药瓶空了。心脏的闷痛从隐隐的钝感,逐渐变成一种清晰的、带着针刺感的提醒,随着每一次呼吸,在左胸深处规律地敲打。周默把车停在路边,额头抵在冰凉的方向盘上,冷汗从鬓角滑落。
不能去医院。至少现在不能。那笔支出,是此刻他无法承受的“错误”。
“系统,调取我过去24小时内的所有小额支付凭证,筛选金额低于200元、可即时回档的条目。”他咬着牙,声音从齿缝里挤出。
“筛选完成。共7笔,总计683.4元。包括:加油费150元,便利店消费85.5元,停车费40元,外卖订单3笔合计407.9元。是否全部回档?”
“回档。立即。”疼痛让他有些烦躁。
“确认。回档总计683.4元。30天内需产生净利润136.68元。倒计时开始。”
手机震动,小额资金陆续退回的提示音。但这几百元,杯水车薪。真正的压力,是永丰食品那笔12万本金对应的2.32万利润指标,是契税回档那7.8万对应的1.56万利润,是之前每一笔回档累积起来的、悬挂在头顶的、越来越多的利润倒计时。它们像无数根细线,吊着一把把达摩克利斯之剑,而线头,正在他心脏里打结、收紧。
他必须让永丰食品涨起来。必须在其他倒计时耗尽前,用这笔最大的赌注,赢下足够的利润,覆盖掉其他压力。
缓了几分钟,疼痛稍减。他深吸一口气,重新发动汽车,朝着城市另一端开去。他要去一个地方——市郊的永丰食品第三加工厂。记忆中的那条时间线,谣言最初的发酵点,似乎就和这个第三工厂有关。

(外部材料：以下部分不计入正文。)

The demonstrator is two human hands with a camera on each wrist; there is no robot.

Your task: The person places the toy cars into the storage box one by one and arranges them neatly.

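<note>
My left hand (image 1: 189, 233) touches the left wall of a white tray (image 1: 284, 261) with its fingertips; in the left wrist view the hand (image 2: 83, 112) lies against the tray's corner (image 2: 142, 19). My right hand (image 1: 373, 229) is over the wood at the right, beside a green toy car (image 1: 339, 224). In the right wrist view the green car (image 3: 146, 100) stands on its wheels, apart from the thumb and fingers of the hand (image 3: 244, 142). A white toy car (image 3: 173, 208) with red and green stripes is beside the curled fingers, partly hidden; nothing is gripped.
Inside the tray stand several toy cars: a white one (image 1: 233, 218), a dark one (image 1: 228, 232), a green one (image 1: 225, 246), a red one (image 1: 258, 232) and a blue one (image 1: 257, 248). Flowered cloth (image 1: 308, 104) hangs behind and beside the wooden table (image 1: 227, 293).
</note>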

车子驶离繁华的市中心,穿过略显陈旧的工业区,最终在一片开阔的厂区外停下。永丰食品第三工厂的牌子很大,但厂区看起来有些年头了。门口拉着“安全生产,质量第一”的横幅。此时已是傍晚,下班时间,有工人陆陆续续出来。
周默没有下车,只是隔着一段距离观察。一切都显得正常,没有想象中的执法车辆,没有混乱。但他注意到,厂区侧门附近,停着几辆看起来价格不菲的轿车,其中一辆黑色的奔驰S级,车牌是省城的。
“系统,能扫描并识别那辆黑色奔驰S600的车牌信息吗?以及附近可能存在的监控或通讯信号特征。”周默在脑海中询问。
“视觉扫描中……车牌号:东A·8××××。经非公开信息库模糊比对(此功能存在合规风险,谨慎使用),该车牌登记在一家名为‘东宸资本’的投资公司名下。该区域公共监控覆盖有限,但厂区内部及那几辆轿车自身可能装有记录设备。检测到加密的无线通讯信号,强度微弱,无法破解内容。”
东宸资本。周默记住了这个名字。一家省城的投资公司,在永丰食品股价跌停的敏感时期,出现在这家深陷传闻的工厂外。是来调研?施压?还是……别的什么?
他拿出手机,假装拍路边的风景,将这几辆车,尤其是那辆奔驰和车牌,清晰地拍了下来。然后,他调转车头,离开。
回城的路上,他一直在思考。东宸资本……他隐约记得这个名字。在那条失败的时间线里,永丰食品股价暴跌后迅速暴涨,除了公司自身辟谣和订单利好,似乎还有一股强大的买入力量在推波助澜。会是他们吗?先散布或利用利空消息打压股价,然后在低位接盘?
如果是这样,那老陈调查的方向就需要调整。不仅要查谣言的源头,更要查谁是最大的受益人。
他给老陈发了条加密信息:“重点查一家叫‘东宸资本’的投资公司,尤其是他们近期与永丰食品管理层,或者与永丰食品竞争对手、上游供应商、下游大客户之间的接触。另外,今天在永丰三厂外看到他们的车,车牌东A·8××××。”
几乎同时,老陈的信息也回了过来:“鹏程法辅那边有进展。‘小王’全名王励,不仅是普通法务,还是鹏程老板的小舅子。他和李律师(你前妻的代理律师)见面后,李律师的律所账户在第二天收到一笔来自鹏程法辅关联公司、名义为‘咨询服务费’的20万元汇款。另外,王励最近半个月频繁接触你几个主要债权银行的个别信贷经理,疑似在收集和‘加工’对你不利的证据,想在法拍和抚养权案里给你双重施压,逼你签某种‘债务和解协议’,内容可能对你极为不利,但能让他们快速拿到佣金。”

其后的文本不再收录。